Even outside voice acting, in which voice characteristics are changed dramatically and intentionally, normal within-voice variance is high. Lazan and colleagues illustrate this using the figure below, which shows the waveforms and spectrograms from screaming, speech, and laughter, revealing the readily apparent physical dissimilarity that characterizes these sounds.
Since there is such high variance across sounds, which can all be made by the same individual, how can vocal recognition solve this problem?
One property Lazan and colleagues identify as going a long way toward ameliorating the trouble with within-voice variability is familiarity. For example, when students in one of the studies reviewed by Lazan and colleagues were asked to categorize voices into their owners, students who had never heard the voices before categorized them into 4-9 identities, whereas students who had heard the voices before created only 3-4 categories. Of course, even the familiarity effect was not perfect—in reality there were only two speakers total.
Familiarity effects have also been found for language, which Lazan and colleagues argue is likely to be due to native speakers of a language picking up on key pronunciations that non-native speakers cannot.
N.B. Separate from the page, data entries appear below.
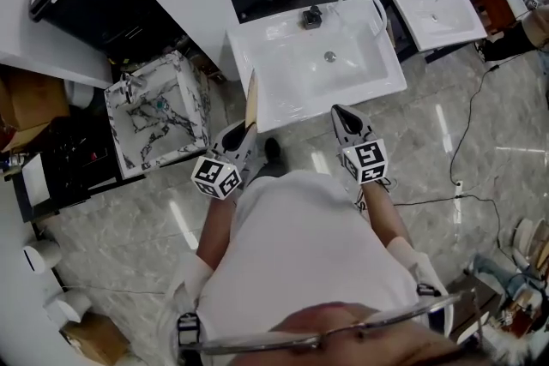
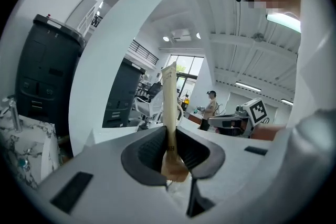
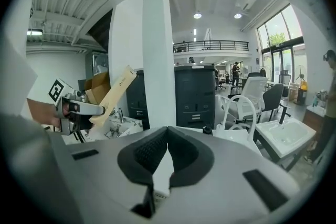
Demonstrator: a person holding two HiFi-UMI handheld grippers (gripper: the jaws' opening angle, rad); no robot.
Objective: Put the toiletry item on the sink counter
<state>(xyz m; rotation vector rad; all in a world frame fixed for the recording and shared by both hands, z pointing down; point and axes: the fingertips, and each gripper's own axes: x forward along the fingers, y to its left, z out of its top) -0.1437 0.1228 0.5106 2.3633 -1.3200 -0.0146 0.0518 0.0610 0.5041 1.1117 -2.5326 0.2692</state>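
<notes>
Head view: centre-left in the frame, the left claw [image 1: 246,133] grips a beige toiletry tube [image 1: 251,99], which is held upright over the front left corner of the white sink desk [image 1: 257,56]. The right claw [image 1: 343,117] hovers by the front right edge.

Left gripper view: the pads of the left claw [image 2: 172,147] pinch the tube [image 2: 169,97] near its thick end, with the flat end pointing away. The best move is probably to carry it forward over the flat rim, tilt it, lay it flat, then release.

Right gripper view: the right claw [image 3: 167,152] is closed with nothing between its jaws. Keep it clear of the tube [image 3: 113,93], which shows at mid-left.
</notes>
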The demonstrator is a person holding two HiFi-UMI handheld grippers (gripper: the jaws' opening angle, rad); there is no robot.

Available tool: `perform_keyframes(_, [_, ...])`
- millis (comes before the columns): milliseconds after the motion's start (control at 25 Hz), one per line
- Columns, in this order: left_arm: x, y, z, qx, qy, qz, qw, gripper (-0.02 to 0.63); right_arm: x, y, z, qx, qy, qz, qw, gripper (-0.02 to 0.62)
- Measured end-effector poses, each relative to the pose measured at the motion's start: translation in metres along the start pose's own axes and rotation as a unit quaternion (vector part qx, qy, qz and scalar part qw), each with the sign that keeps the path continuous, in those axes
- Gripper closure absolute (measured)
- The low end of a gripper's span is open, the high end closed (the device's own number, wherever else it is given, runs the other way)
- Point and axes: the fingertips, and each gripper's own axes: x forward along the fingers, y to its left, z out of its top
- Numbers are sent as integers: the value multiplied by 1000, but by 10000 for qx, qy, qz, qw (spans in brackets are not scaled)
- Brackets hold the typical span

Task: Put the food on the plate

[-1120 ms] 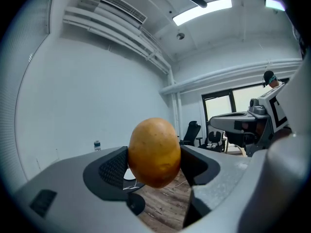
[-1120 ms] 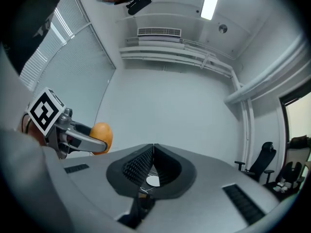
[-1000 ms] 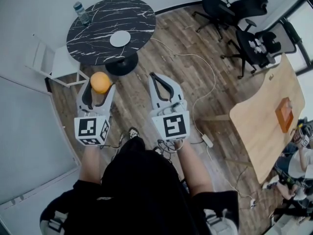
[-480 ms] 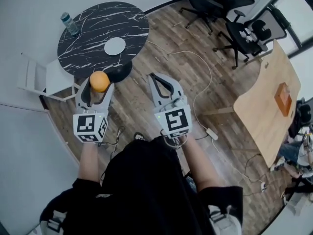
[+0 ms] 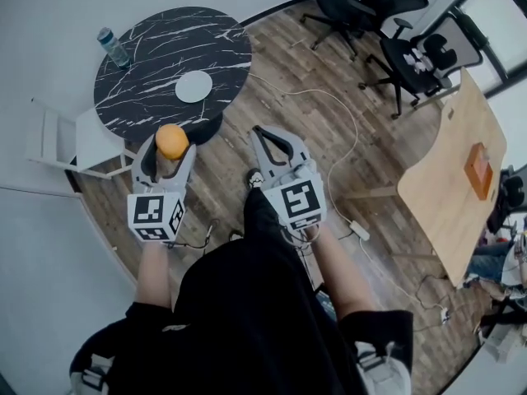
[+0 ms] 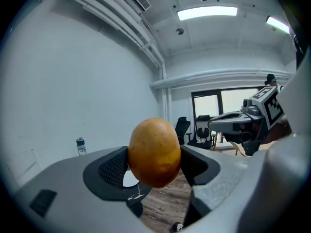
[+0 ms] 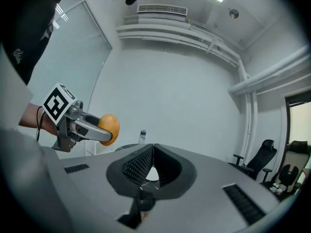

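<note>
The left gripper point(image 5: 170, 148) is clamped on the round orange-yellow food item point(image 5: 172, 141), which is pinched between its jaws and held in the air just short of the near edge of the round black marble tabletop point(image 5: 156, 64), over the wooden plank floor point(image 5: 329, 130). The right gripper point(image 5: 265, 132) is held beside it, jaws pressed together with nothing between them. A small round white plate point(image 5: 193, 86) is seen toward the tabletop's near edge, and a clear plastic water bottle point(image 5: 114, 48) at its far left edge.

No legible text or numbers
</note>
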Motion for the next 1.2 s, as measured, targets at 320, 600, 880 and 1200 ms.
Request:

For example, the idiosyncratic way I say “poster,” may identify me as a Philadelphian. A native speaker may pick up on the subtle difference between “pow-ster” and “poster,” but someone who doesn’t speak English well might miss out on the difference, and thus the cue to identity.
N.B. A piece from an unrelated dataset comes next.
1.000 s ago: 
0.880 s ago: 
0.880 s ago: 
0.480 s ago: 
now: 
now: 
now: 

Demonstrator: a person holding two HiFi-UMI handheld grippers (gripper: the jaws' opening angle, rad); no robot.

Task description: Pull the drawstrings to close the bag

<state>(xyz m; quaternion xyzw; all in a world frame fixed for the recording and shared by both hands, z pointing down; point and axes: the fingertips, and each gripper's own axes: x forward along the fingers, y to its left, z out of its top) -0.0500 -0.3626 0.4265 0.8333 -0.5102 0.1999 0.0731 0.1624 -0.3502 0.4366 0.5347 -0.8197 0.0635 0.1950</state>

And just in case you are wondering whether you could pick a Philadelphian:
The general form of the recognition problem itself—how can we identify something that arises from vastly different sensory signals, across different contexts, times, and places—is not new. The visual system must solve this problem in identifying faces (and of course other objects, but faces have a similar property to voices in that they typically belong to one person).
Intriguingly, the literature on face identification shows that within-face variability can actually help a viewer recognize a face. That is, what makes your face unique is not just the features that stay the same (like the shape of your eyes or the color of your lips), but the way your features change across time and context. Similar variability has not yet been identified for vocal recognition, but Lazan and colleagues highlight this as a potentially useful avenue for future research.
The way forward may come from machine learning. As deep convolutional neural networks are having remarkable success at performing some aspects of object and scene recognition, they are also beginning to offer hypotheses about the common information contained in very different examples of the same category. Although, as Lavan and colleagues point out, we may not identify a singular “voice-print” in the form of a common signal across all vocal modulations, we may be able to start identifying potential sources of discriminability and testing whether those are what people actually use to identify voices.
We are a long way from “voice-prints,” but unlike object recognition, humans are surprisingly bad at voice recognition. Perhaps this is because the auditory cues coming from voices were (in an evolutionary sense) always accompanied by the visual cues of the person speaking. Even in the stone age, it was rare for fog to be thick enough to obscure the identity of a person talking to you. Of course, in the modern age of phones (and in the slightly less contemporary epoch of answering machines), these sources of information are dissociated, making vocal identification a much more common problem. At least, for Seinfeld, mistaken cases of “telling people together” provided plenty of good joke fodder (slightly NSFW).
Reference for the Psychonomics article discussed in this post:
Lavan, N., Burton, A.M., Scott, S.K., & McGettigan, C. (2018). Flexible Voices: Identity perception from variable vocal signals. Psychonomic Bulletin & Review. DOI:10.3758/s13423-018-1497-7.